Mirren's comments echo those of fellow Oscar-winner Meryl Streep, who said last month that Hollywood was not paying enough attention to the box-office clout which female-oriented films can muster.
Speaking at the 2012 Women in Film Crystal + Lucy awards in Los Angeles, where she presented a prize to The Help's Viola Davis, Streep suggested that the US film industry's failure to recruit female visionaries was one of the reasons for the huge losses racked up by movies such as Disney space fantasy John Carter in the past year.
"In this room, we are very familiar with these dreadful statistics that detail the shocking under-representation of women in our business," she said. "[Women make up] 7-10% of directors, producers, writers, and cinematographers in any given year. This in spite of the fact that in the last five years, five little movies aimed at women have earned over $1.6bn: The Help, The Iron Lady (believe it or not), Bridesmaids, Mamma Mia! and The Devil Wears Prada.

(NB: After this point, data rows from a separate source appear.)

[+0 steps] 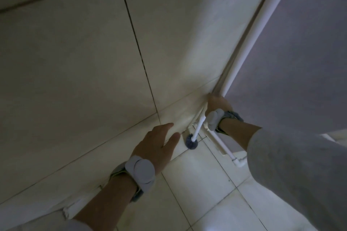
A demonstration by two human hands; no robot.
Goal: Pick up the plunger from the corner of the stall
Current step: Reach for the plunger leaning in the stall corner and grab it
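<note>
The plunger (197, 129) has a white handle and a dark blue head that rests on the floor tiles in the stall's corner. It leans up toward the corner. My right hand (217, 103) is closed around the top of the handle, right where the tiled wall meets the partition. My left hand (156, 145) hovers just left of the plunger's head, fingers spread, holding nothing. Both wrists wear grey bands with round discs.
A pale tiled wall (84, 62) fills the left and middle. A grey-violet partition (300, 52) with a white edge post (249, 43) stands on the right. A white pipe (225, 148) runs along the floor below the partition. Light floor tiles (206, 193) lie below.
</note>
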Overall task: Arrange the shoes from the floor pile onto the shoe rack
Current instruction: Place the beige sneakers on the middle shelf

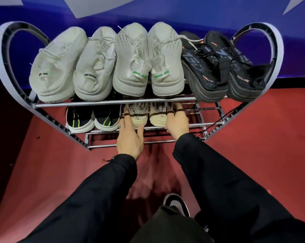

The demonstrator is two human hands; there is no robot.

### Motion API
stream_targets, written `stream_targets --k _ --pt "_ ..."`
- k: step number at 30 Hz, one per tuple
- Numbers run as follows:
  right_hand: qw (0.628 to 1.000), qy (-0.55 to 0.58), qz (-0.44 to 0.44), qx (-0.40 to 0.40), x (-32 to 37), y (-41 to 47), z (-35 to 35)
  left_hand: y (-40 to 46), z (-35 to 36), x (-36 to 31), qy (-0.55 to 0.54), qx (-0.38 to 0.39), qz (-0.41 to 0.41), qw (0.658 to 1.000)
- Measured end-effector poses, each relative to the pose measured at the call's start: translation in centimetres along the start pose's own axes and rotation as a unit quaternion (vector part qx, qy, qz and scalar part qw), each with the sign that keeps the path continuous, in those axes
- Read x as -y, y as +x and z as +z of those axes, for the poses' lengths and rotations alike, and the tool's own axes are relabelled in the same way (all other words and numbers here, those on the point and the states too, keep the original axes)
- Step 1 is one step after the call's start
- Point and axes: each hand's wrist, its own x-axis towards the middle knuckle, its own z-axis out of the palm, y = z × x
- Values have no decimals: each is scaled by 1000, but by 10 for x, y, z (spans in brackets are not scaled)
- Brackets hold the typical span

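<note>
- The black-and-green pair (92, 118) sits at the left of the shoe rack's (113, 102) second shelf, heels outward.
- Your left hand (128, 137) wraps its fingers (126, 112) round the left cream shoe (136, 114), just beside that pair.
- Your right hand (177, 123) clasps the right cream shoe (158, 114) with curled fingers (179, 110), so the two shoes stay together.
- The black trainers (223, 67) close off the rack's full top shelf, which is likely why you are working a shelf lower.

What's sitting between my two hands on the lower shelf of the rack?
A pair of cream shoes, heels outward; the left hand is on one, the right hand on the other. The head view shows it.
</note>
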Motion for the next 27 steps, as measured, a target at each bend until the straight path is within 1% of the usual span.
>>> stream_targets --k 2,4,6,8,10,12,13,14,15,17,19,22,25,27 --pt "1000 3 -9 10 -1 -3 -1 0 2 1 15 12 1 1000" --pt "999 16 1 37 7 -9 -7 0 3 2 16 30 -6 999" --pt "997 35 12 75 11 -15 -13 0 2 3 -5 52 -20 998" --pt "995 47 -6 85 7 -24 -21 -6 -1 1 -29 64 -25 997" --pt "994 73 -22 79 -4 -36 -32 -21 -5 -5 -29 39 -23 999" --pt "991 105 -16 82 -19 -53 -46 -43 -7 -12 -7 4 -2 1000" --pt "990 113 -12 85 -28 -62 -55 -54 -6 -14 -4 13 13 1000" --pt "989 118 -4 88 -38 -71 -64 -64 -3 -16 -12 48 26 998" --pt "989 119 9 89 -49 -81 -74 -73 1 -18 -26 102 33 994" --pt "988 124 39 87 -77 -102 -92 -90 13 -24 -41 217 37 975" --pt "985 138 71 76 -107 -124 -109 -106 26 -31 -49 292 40 954" --pt "984 144 97 37 -153 -158 -137 -127 53 -41 -76 370 66 923" --pt "983 133 127 -15 -194 -187 -158 -146 76 -55 -75 418 93 900" --pt "978 128 159 -51 -217 -206 -165 -159 87 -66 -82 456 97 881"
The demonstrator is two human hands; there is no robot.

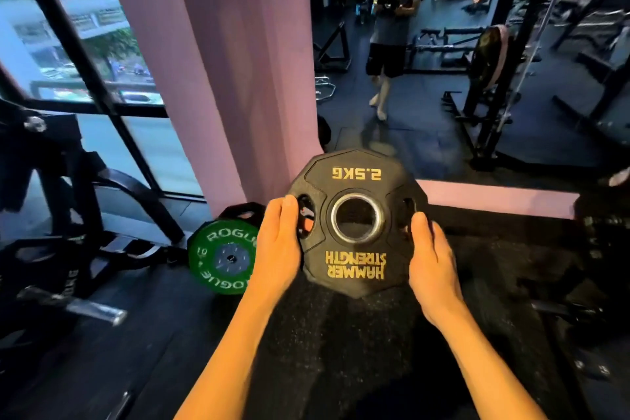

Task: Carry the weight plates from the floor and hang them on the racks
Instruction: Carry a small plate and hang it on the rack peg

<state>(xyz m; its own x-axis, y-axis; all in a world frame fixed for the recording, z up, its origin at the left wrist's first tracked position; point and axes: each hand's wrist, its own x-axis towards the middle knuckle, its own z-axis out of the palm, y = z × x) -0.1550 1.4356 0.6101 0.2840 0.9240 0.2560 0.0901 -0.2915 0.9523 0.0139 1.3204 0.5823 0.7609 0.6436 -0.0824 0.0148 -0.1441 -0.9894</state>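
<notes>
Gripping a black weight plate (pixel 358 225) at chest height above the dark rubber floor (pixel 102 368), the left hand (pixel 278 245) curls its fingers through the left grip slot while the right hand (pixel 431 262) wraps around the right edge, thumb on the face. Seen upside down, its yellow lettering reads "2.5KG" and "HAMMER STRENGTH"; a green plate (pixel 221 257) marked "ROGUE" leans against a pink pillar (pixel 238 61). Ahead, a mirror (pixel 443 95) shows racks, and a window (pixel 68 44) stands at left.
</notes>
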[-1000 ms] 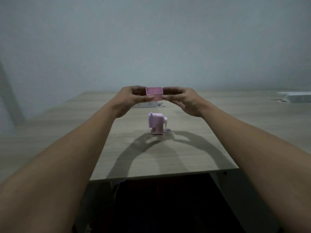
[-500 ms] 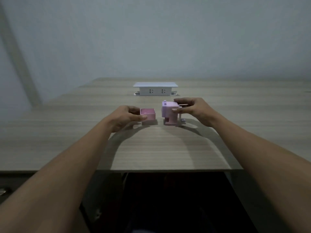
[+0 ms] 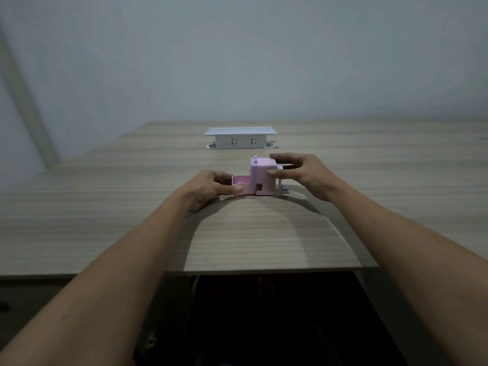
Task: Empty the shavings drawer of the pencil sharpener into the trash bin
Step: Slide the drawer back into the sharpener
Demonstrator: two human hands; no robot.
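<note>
A small lilac pencil sharpener [image 3: 264,175] stands upright on the wooden table [image 3: 132,220], its crank on the right side. My right hand [image 3: 301,173] grips its body from the right, thumb on the front face. A pink shavings drawer [image 3: 244,184] sticks out of the sharpener's left side, partly inside the slot. My left hand [image 3: 211,187] pinches the drawer's outer end, thumb on its front wall. The drawer looks empty inside. No trash bin is in view.
A white pop-up socket box [image 3: 240,138] with a flat lid stands on the table behind the sharpener. The table's near edge [image 3: 264,270] runs below my forearms, with dark space under it. A grey wall stands behind the table.
One second ago both hands held the drawer up above the sharpener. Since then it came down to the table at the sharpener's left, and now its end sits in the sharpener's slot, with my right hand holding the sharpener.
</note>
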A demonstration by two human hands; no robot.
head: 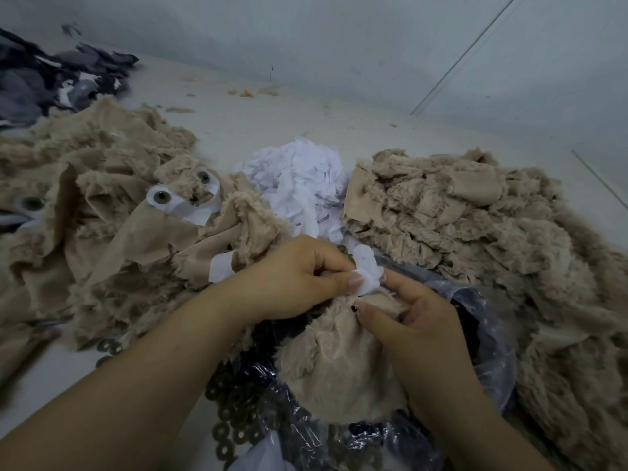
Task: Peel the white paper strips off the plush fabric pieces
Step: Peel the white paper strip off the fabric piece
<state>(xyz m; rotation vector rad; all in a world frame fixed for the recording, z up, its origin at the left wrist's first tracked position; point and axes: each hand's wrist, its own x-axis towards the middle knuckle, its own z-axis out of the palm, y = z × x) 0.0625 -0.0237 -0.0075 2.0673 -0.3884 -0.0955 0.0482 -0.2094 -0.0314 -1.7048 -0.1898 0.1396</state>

"As you can see, their problems were significant because they cost a fraction of what the big tent-pole failures cost … Let's talk about The Iron Lady. It cost $14m to make it and brought in $114m. Pure profit! So why? Why? Don't they want the money?"
The lack of female representation in film also came up at the Cannes film festival in May after the French feminist group La Barbe took organisers to task for excluding women with a petition published in the Le Monde and the Guardian. All 22 films competing for this year's Palme d'Or were directed by men.